Afterthoughts: Good Timing
New York State approves same-sex marriage just in time for my friend's wedding. Now if Hawaii could just do the same.
The wedding has been in the works for months. Years, actually, if you count back the three years that have passed since the proposal itself. Brian had popped the big question during a private, catered dinner on a secluded strip of Kauai beach. Naturally, Eric said yes.
They’ve planned all the details for their swanky nuptials in New York, where they live, from buying classic wedding bands at Tiffany, to having custom suits made, to choosing the menu. Save-the-date notices went out. The only thing that’s lingered over the whole affair: Knowing that, as much as Brian and Eric wanted a wedding, without state sanction their event wasn’t “real.”
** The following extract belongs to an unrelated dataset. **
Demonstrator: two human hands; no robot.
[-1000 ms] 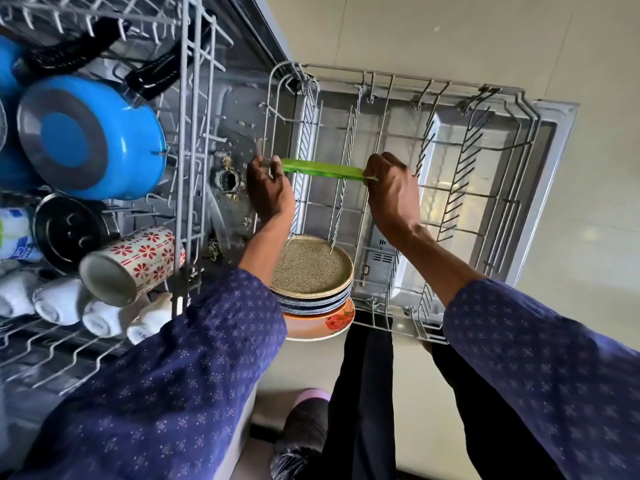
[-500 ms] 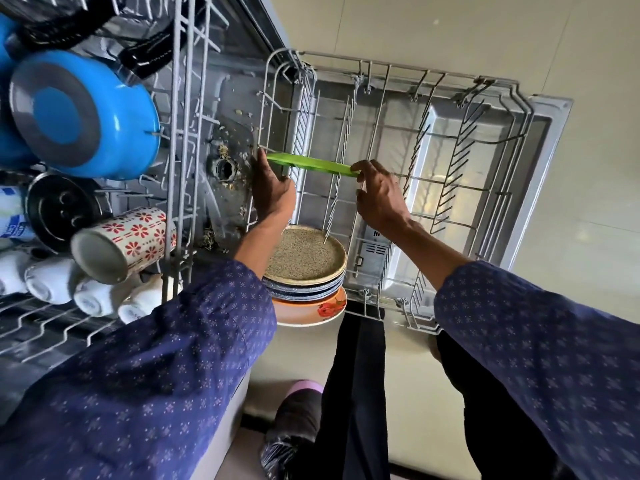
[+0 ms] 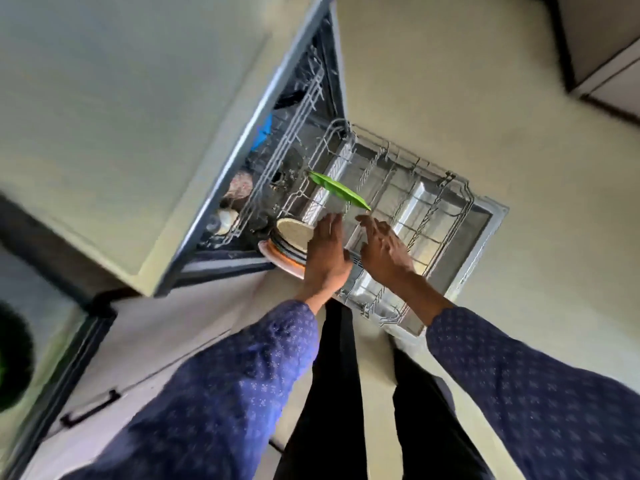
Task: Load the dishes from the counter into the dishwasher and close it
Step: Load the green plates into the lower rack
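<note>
The dishwasher's lower rack (image 3: 433,216) is pulled out over the open door (image 3: 491,216). A green plate (image 3: 337,190) stands on edge between the tines at the rack's back left. Several plates (image 3: 289,237), the nearest speckled tan, stand stacked at the rack's near left corner. My left hand (image 3: 325,254) and my right hand (image 3: 384,254) hover above the rack just below the green plate, fingers straight, holding nothing. The frame is motion-blurred.
The upper rack (image 3: 291,140) sits inside the dishwasher with a blue pot (image 3: 265,129) and cups (image 3: 228,216). A white countertop (image 3: 121,116) lies to the left, a drawer with a black handle (image 3: 90,407) below it. Tiled floor (image 3: 536,150) surrounds the door.
Both hands have let go of the green plate and drawn back from it; the plate stays standing in the rack. The camera has pulled up and away, now showing the counter.
</note>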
I asked Brian if they’d drive to Massachusetts, where same-sex unions have been legal since 2004, to make things official. He brushed the suggestion off, saying something about not caring what the government thinks. It’s easy to tell yourself you don’t want something when you know you can’t have it.
But late one Friday evening in June, a remarkable thing happened. Brian and Eric were home stuffing their wedding invitations into envelopes. The New York State Senate was in session, and voted—closely and unexpectedly—to approve same-sex marriage. Just a few minutes before midnight, Gov. Andrew Cuomo, signed it into law. When Brian and Eric started stuffing invitations, their marriage wasn’t going to be recognized by the government, but by the time the pile was complete, it would be.
When I called Brian that night, he was jubilant. “People are literally dancing in the streets right now,” he said. Brian and Eric would even make the 30-day deadline for the new law; it went into effect July 24 and their wedding was planned for August.
After I got off the phone, I tried to think of what that would feel like, to have some essential part of myself suddenly acknowledged. As if a community was saying, We told you your whole life you’re less valid. Well, we were wrong.
But I couldn’t think of a single right that is denied to me. I can drive a car, vote, show up to work pregnant. I got an education, I got to select a religion.
And I realized that I’d been a bad friend. All these years I thought I was being supportive, but I didn’t comprehend the degree to which gay people were being denied an essential place at the adult table. Plenty of straight couples shack up for years and choose not to be legally married. “It’s just a piece of paper,” they shrug. But that is only fun to say when you really have a choice.
In January, Hawaii will begin allowing same-sex civil unions, which Gov. Neil Abercrombie called “equal rights for everyone … This is the essence of the aloha spirit.” But as one gay commentator put it, “It’s official. In Hawaii we are second-class citizens.” Equal rights to marriage means … marriage.
You can register for silverware, blenders and towels, but you can’t register for civil rights. What a gift to receive on the eve of one’s wedding.
I hope Hawaii will present such a gift to its citizens soon.